The Convention and local legislation 

An international treaty, with nearly universal membership, the CBD covers the conservation of biodiversity, sustainable use of its components and the equitable sharing of benefits derived from genetic resources. The Strategic Plan for Biodiversity 2011-2020, adopted at the conference of the parties to the Convention, is a UN-wide framework for action that set global goals and targets and a process for national actions and includes requirements of monitoring and reporting. Under this plan, parties were required to formulate an NBSAP, to implement the Strategic Plan at a national level. In compliance, Sri Lanka compiled and submitted 
the NBSAP for 2016-2022. 

The Fauna and Flora Protection Ordinance, No. 2 of 1937, Intellectual Property Act, No. 36 of 2003, Fisheries and Aquatic Resources, Act No. 2 of 1996, Plant Protection Act No 35 of 1999 is legislation that forms the legal framework for biodiversity protection. The country has also passed several Action Plans, the most recent being The National Policy on Invasive Alien Species (IAS) in 2016.  A former attorney and current legal advisor on environmental law to the EFL, Jagath Gunawardana spoke to Daily Mirror on the status of biodiversity from a legal standpoint. 
He said that traditional knowledge was an inherent part of Sri Lanka and is closely tied to biodiversity. However, there is no specific law to cover this aspect. 
“Due to the nature of traditional knowledge, enacting one law to protect it is insufficient. Instead, we should make use of multiple legal perspectives to form a system that considers our own national needs,” he opined. Commenting on the adequacy and efficacy of the existing legislation, Gunawardana noted that the current legislation is sufficient and includes amendments that have enhanced the protection of biodiversity.

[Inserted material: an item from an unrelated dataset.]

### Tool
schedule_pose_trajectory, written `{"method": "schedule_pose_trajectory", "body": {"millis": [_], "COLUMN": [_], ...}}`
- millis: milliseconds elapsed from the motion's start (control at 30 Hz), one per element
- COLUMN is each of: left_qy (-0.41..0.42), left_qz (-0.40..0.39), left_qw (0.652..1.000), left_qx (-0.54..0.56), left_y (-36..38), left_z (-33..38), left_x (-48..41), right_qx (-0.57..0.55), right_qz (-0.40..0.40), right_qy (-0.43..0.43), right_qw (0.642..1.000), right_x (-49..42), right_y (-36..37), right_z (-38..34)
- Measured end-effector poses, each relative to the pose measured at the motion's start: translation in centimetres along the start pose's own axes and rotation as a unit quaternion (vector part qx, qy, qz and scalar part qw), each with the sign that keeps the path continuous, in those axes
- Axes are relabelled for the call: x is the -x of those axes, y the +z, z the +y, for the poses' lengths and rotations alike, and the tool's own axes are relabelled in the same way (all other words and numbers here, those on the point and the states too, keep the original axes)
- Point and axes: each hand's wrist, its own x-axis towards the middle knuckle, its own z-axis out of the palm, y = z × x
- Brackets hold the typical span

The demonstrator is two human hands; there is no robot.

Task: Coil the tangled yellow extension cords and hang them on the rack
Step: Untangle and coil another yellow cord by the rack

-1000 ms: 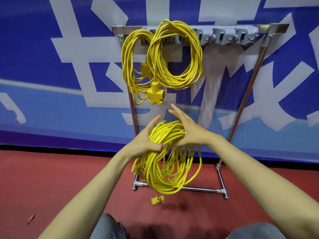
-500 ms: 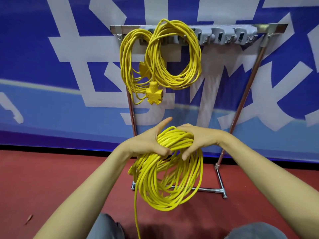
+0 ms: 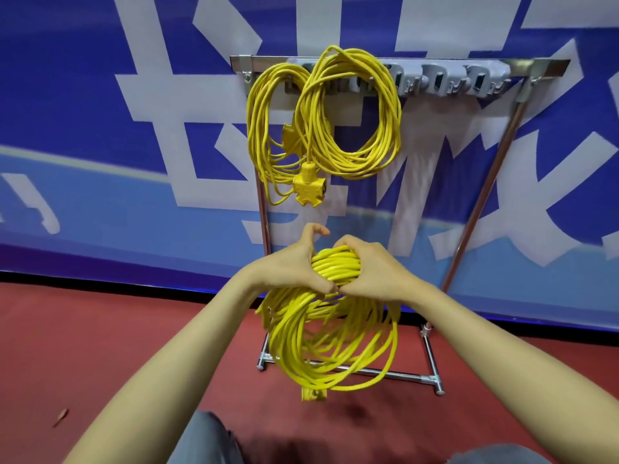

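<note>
A coiled yellow extension cord (image 3: 321,343) hangs in the air in front of the metal rack (image 3: 475,195). My left hand (image 3: 291,266) grips the top of the coil from the left, thumb raised. From the right, my right hand (image 3: 371,272) wraps its fingers over the same bundle. The cord's plug end (image 3: 313,394) dangles under the coil. Two more yellow coils (image 3: 348,115) hang from the rack's left hooks, with a yellow multi-socket (image 3: 308,187) below them.
Grey plastic hooks (image 3: 482,82) line the right part of the rack's top bar. The rack's base bar (image 3: 398,375) rests on a red floor (image 3: 100,356). A blue and white banner (image 3: 100,162) stands behind. My knees show at the bottom edge.
My right hand came down from an open pose and closed over the coil top beside my left hand. The trailing cord end was drawn up, and the plug swings under the coil.
</note>
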Motion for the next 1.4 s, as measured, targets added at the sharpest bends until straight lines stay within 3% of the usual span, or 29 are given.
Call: {"method": "schedule_pose_trajectory", "body": {"millis": [167,400,533,667,933,1067,1167,1333,1400], "left_qy": [0.058,0.090,0.086,0.111,0.073,0.063,0.057,0.054,0.058], "left_qz": [0.089,0.007,0.074,0.104,0.139,0.164,0.153,0.169,0.170], "left_qw": [0.994,0.992,0.982,0.976,0.958,0.964,0.977,0.984,0.982], "left_qx": [0.027,0.087,0.154,0.153,0.238,0.198,0.134,0.001,-0.055], "left_y": [-0.5,-1.2,0.2,1.4,3.1,2.9,1.1,-0.9,-1.2], "left_z": [-0.2,-2.5,-3.3,-2.9,-3.4,-2.7,-1.5,1.4,2.3], "left_x": [0.0,1.5,1.9,1.8,0.5,0.3,-0.1,-0.9,-1.5], "right_qx": [-0.085,-0.223,-0.268,-0.322,-0.432,-0.450,-0.398,-0.234,-0.174], "right_qz": [0.085,0.119,0.164,0.206,0.241,0.257,0.229,0.018,0.010], "right_qy": [0.005,-0.011,0.016,0.037,0.040,0.074,0.096,0.095,0.067], "right_qw": [0.993,0.968,0.949,0.923,0.868,0.852,0.883,0.967,0.982], "right_x": [-0.5,0.1,0.5,0.3,0.1,0.5,0.5,1.5,1.8], "right_y": [-1.6,-4.3,-4.6,-4.5,-3.0,-2.0,-2.3,-5.8,-7.1], "right_z": [-0.1,0.7,1.0,1.4,1.2,2.4,3.7,5.6,4.7]}}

 “Our laws are sufficient and we have some of the best laws in the region but implementation is a different question. Our law is enough to implement things beyond the obligations of the CBD but we lack effective mechanisms to implement it. This is where we fall short,” he said, adding that the inadequate staff and facilities at government departments also contribute to being effective. Although plans are drafted and passed, they have not been implemented. Gunawardana pointed out that the National Policy on Alien Invasive Species has been continuously disregarded by certain agencies in the government sector. The sensitivity of the public to these issues have also been lacking. Expressing his concern on the rapid loss of biodiversity in the country, he underscored the need for expeditious action. 
Transformative changes across economic, social, political and technological factors are essential in bringing about change. As a country we need to consider national priorities and circumstances, setting goals that translate into national action. There needs to be a clear commitment to ‘building back better’ to ensure the quality of life is preserved. 

pix by Zaineb Akbarally

Did you know?

Over 80 per cent of the human diet is provided by plants. 
Around 80 per cent of people living in rural areas in developing countries rely on traditional plant-based medicine for healthcare. 
Around 60 per cent of all infectious diseases in humans are zoonotic, as are 75 per cent of all emerging infectious diseases (Ebola, bird flu, Middle East respiratory syndrome, Rift Valley fever, Sudden Acute Respiratory Syndrome (SARS) and COVID-19)
Between 2010 and 2015, the world lost 3.3 million hectares of forest areas.
Fish provide 20 per cent of animal protein to about 3 billion people.
2.6 billion people depend directly on agriculture, but 52 per cent of the land used for agriculture is moderately or severely affected by soil degradation.